One and a half hours later, I am on-deck, cursing myself as to why I didn't just leave and come back after my Tim O. audition. I finally go in and I read the novel they gave me all straight to camera for twenty minutes. It's pretty uncommon to read straight to camera, except for commercials. Anything goes in commercials. But, you definitely ask first before you read straight to camera at any audition. You're usually reading with the casting director and if you read straight to camera without being asked to, you look like an idiot. Stupid actors. How hard can it be?
I finally finish "War and Peace" by Tylenol, and rush out to my car. There, I find a ticket on my windshield, because, you know, I was in there for the past twenty four hours and I only put enough change in for twelve. But, whatever, my co-starring role on the FX network will pay for a million tickets. I must get to the audition!
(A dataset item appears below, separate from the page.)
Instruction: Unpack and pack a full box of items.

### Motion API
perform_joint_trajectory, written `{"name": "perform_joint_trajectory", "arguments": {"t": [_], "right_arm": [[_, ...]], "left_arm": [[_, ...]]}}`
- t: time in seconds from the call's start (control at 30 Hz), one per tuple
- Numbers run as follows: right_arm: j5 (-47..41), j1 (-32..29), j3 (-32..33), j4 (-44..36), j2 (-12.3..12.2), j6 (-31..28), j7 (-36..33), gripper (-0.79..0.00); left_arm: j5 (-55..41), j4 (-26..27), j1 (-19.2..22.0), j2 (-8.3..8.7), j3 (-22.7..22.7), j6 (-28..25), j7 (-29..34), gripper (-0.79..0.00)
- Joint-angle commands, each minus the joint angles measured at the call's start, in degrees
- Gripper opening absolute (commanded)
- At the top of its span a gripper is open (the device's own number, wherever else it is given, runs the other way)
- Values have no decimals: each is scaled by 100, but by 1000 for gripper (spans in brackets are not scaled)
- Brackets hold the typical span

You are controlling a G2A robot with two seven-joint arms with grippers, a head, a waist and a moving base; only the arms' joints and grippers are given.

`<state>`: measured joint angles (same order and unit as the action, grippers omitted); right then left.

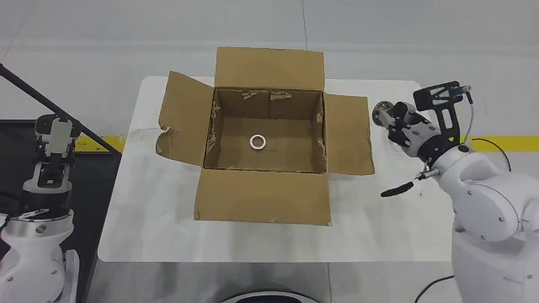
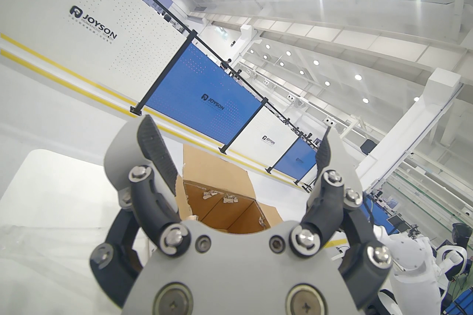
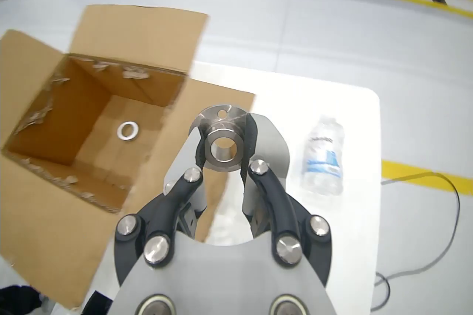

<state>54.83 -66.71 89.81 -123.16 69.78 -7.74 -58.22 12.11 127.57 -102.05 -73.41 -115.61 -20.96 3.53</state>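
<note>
Big white bench (image 1: 253,244) with rounded corners carries the lot. A cardboard box (image 1: 263,196) sits mid-bench between the two tools, top open and all four flaps folded out flat. Its right-hand flap is just beside the right tool.

The right tool (image 3: 226,141) hangs over the bench off the box's right side, clenched on a metal flanged bushing (image 3: 221,117). Its pads sit on either side of the collar, the bore faces back toward the wrist, and the flange with its small hole is on the far end.

The left tool (image 2: 236,135) is well apart from the box, out past the bench's left edge. It is tipped upward, released, with its fingers spread wide and nothing between them.

A clear plastic bottle (image 3: 324,156) lies on its side on the bench near the right tool, on the side away from the box, not touching the tool.

A metal ring (image 1: 258,141) lies flat on the box floor, roughly centred. It is apart from both tools and closer to the right tool than the left.
</note>
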Motion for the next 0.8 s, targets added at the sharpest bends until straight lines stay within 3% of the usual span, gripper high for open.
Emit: {"name": "perform_joint_trajectory", "arguments": {"t": [0.0, 0.17, 0.37, 0.57, 0.77], "right_arm": [[110, 106, -502, -68, 8, -132, -80, -785], [683, 746, -1977, 376, 95, -198, -338, -785], [1111, 1930, -3515, 1801, 380, 336, -501, -785], [776, 3038, -4536, 3596, 794, 866, -598, -785], [633, 3717, -5268, 5108, 1224, 1211, -343, -785]], "left_arm": [[0, 0, 0, 0, 0, 0, 0, 0], [0, 0, 0, 0, 0, 0, 0, 0], [0, 0, 0, 0, 0, 0, 0, 0], [0, 0, 0, 0, 0, 0, 0, 0], [0, 0, 0, 0, 0, 0, 0, 0]]}}
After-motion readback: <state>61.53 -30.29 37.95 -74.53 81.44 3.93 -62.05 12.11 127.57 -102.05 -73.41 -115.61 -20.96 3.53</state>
By the time I hit the 405, I am realizing I'm going to be late. Like late, late. So, I call my agent to see if she will call Cami Patton's office for me and let them know I am running behind. Well, the fuckers wouldn't do it and said I had a ten minute window after my appointment, so if I'm not too late, it would be ok. Seeing as I was able to do my hair in a french braid, while stopped on the freeway. I was pretty sure ten minutes were not going to be enough. So, I bravely say,
"Okay, cool. I can make it by then. Thank you soooo much!"
I'm so co-dependent.
Forty minutes late, I arrived at the audition of my career. As I parked, I debated whether or not to even go in. But I decided, after all of this madness, I might as well try. Besides, they could be running totally behind and they won't even notice. I rushed down the hall and pulled myself together before I opened the door, vowing to myself to not make this a big deal. Don't even mention it to the CD.
I opened the door and the room was... empty. No one was left. Regardless, I signed in and sat down. I was not going to make excuses and over-apologize.
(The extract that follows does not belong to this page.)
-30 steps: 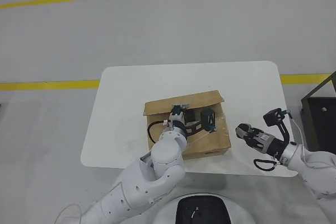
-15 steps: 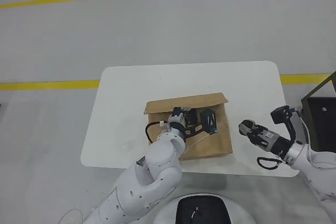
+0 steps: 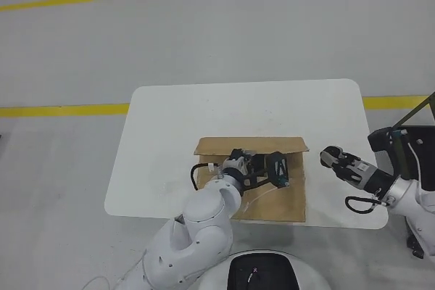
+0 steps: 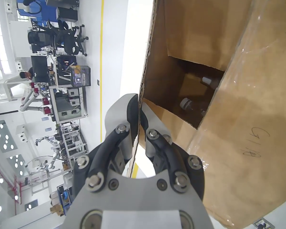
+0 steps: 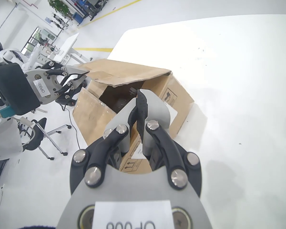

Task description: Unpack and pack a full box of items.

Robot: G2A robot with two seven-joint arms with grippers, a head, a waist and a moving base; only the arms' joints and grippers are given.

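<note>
Across the white bench (image 3: 167,123) the box (image 3: 275,206) has been dragged toward the robot's right and squared up, and it now lies by the near edge. Its flap (image 4: 186,13) is pinched at the rim by the left end effector (image 4: 139,113) (seemingly so the bottles (image 4: 186,102) inside can be reached). The right end effector (image 5: 140,101), pressed together and empty, is held just beside the box.

The top view looks straight down from above the robot onto the white desk (image 3: 203,116) and the cardboard box (image 3: 283,206). The left wrist view sits close against the box, facing into its opening. The right wrist view faces the same box from farther right.
</note>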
A young woman walked into the lobby and I-
Immediately pounced on her.
"I'm so sorry. There was traffic, I had another audition and I had to read a Tolstoy novel-"
"It's okay," she said, "I'm Chrystal. Follow me."
"Okay, really? Okay," as I followed her inside, I was trying to go over my line in my head, but the acetaminophen jargon was stuck in my head from the Tylenol commercial. Thankfully, when I walked in the casting room, I remembered the line and got it out for the audition. I thought it went something like this:
But, then Chrystal giggled a little to herself and said, "Ok, that was good. Now say the line to me."
"Huh?" I grunted. I thought my read was brilliant. Subtle, yet captivating.
"You read it to camera. This time read it to me."
"Oh, right! I was going to ask. Okay," I nervously blurted out, realizing my blunder.
What the fuck was I saying, 'I was going to ask'? NO, I WASN'T. Because I have been to an audition before in my life and I know you don't read to camera unless asked to. Effing commercial!!!!
So instead, this is what I looked like:
I didn't get the part.
I mean, I guess they didn't want a crazy red headed bumpkin playing the part of "Real Estate Function Attendant #2".
Lame.
Here's the irony...
I booked the Tylenol commercial and I am extremely grateful for the silver lining. However, I had to memorize nine pages of medical jargon that I didn't get to read to camera. Which meant I couldn't use the teleprompter.
You try saying, "By contrast, the old packages of infants' acetaminophen say eighty milligrams per zero point eight milliliters and are labeled as concentrated drops," five different ways.
I was a theatre major. I can barely spell theater.